◆ **YOUR TASK**
Find every line below with the string "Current" and pick it out.

Start of GIVEN RECORDS

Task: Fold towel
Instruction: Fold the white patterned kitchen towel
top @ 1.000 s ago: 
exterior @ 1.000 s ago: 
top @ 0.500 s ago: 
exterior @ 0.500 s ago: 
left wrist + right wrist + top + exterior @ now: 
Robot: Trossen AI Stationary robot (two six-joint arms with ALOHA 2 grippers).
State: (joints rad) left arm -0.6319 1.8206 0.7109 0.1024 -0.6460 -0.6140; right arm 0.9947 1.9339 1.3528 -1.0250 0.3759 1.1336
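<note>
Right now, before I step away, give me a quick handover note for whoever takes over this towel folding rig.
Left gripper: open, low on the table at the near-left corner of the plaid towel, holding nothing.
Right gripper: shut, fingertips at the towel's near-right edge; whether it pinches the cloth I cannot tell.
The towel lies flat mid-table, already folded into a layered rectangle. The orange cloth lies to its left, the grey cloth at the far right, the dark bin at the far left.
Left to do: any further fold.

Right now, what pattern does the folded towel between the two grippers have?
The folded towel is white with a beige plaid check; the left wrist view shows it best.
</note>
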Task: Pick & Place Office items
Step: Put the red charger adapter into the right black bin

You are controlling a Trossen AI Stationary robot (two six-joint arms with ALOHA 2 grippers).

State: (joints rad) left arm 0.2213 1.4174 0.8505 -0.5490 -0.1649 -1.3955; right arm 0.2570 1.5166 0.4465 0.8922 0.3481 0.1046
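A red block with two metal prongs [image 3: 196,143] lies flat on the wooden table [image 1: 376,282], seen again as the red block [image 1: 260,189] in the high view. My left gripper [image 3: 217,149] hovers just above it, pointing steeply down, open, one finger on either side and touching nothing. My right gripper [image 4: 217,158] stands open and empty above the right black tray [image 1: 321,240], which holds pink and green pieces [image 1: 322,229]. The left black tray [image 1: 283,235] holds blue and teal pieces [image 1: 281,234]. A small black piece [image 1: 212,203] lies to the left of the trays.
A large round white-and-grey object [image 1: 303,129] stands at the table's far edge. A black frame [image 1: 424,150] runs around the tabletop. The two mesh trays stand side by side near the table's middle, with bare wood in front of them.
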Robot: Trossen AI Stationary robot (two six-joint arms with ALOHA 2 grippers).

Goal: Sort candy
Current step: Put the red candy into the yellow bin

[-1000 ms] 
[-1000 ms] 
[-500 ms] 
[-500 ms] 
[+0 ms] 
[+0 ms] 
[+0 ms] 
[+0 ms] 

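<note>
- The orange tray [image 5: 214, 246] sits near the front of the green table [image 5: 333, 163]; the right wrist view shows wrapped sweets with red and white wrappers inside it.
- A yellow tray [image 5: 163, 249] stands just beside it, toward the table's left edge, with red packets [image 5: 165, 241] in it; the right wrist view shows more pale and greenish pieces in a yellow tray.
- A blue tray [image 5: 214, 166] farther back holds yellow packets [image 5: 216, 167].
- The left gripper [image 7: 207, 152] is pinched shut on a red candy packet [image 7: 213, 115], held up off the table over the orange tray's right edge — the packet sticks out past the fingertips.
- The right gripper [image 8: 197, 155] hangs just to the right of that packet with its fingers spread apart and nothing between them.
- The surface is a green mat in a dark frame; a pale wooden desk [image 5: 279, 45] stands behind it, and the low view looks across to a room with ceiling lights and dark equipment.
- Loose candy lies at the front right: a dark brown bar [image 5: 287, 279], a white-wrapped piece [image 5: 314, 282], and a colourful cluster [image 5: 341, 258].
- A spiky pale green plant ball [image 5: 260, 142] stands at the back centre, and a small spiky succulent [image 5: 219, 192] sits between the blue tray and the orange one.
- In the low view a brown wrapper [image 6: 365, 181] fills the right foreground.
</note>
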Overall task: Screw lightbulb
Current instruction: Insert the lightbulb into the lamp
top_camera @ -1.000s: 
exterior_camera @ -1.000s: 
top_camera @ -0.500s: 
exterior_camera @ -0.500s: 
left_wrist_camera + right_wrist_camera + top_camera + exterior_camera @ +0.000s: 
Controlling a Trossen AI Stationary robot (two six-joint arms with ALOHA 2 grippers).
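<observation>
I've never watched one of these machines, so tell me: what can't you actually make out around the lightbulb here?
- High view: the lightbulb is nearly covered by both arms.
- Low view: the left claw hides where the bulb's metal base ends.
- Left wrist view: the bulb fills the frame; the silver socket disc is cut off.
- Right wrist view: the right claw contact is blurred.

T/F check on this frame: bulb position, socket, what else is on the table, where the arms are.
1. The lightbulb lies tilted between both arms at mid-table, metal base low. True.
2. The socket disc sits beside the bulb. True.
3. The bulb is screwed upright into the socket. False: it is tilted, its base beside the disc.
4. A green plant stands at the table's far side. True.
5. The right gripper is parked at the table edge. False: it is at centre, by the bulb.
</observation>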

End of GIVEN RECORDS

◆ **TASK ANSWER**
Current step: Put the red candy into the yellow bin
Current instruction: Insert the lightbulb into the lamp

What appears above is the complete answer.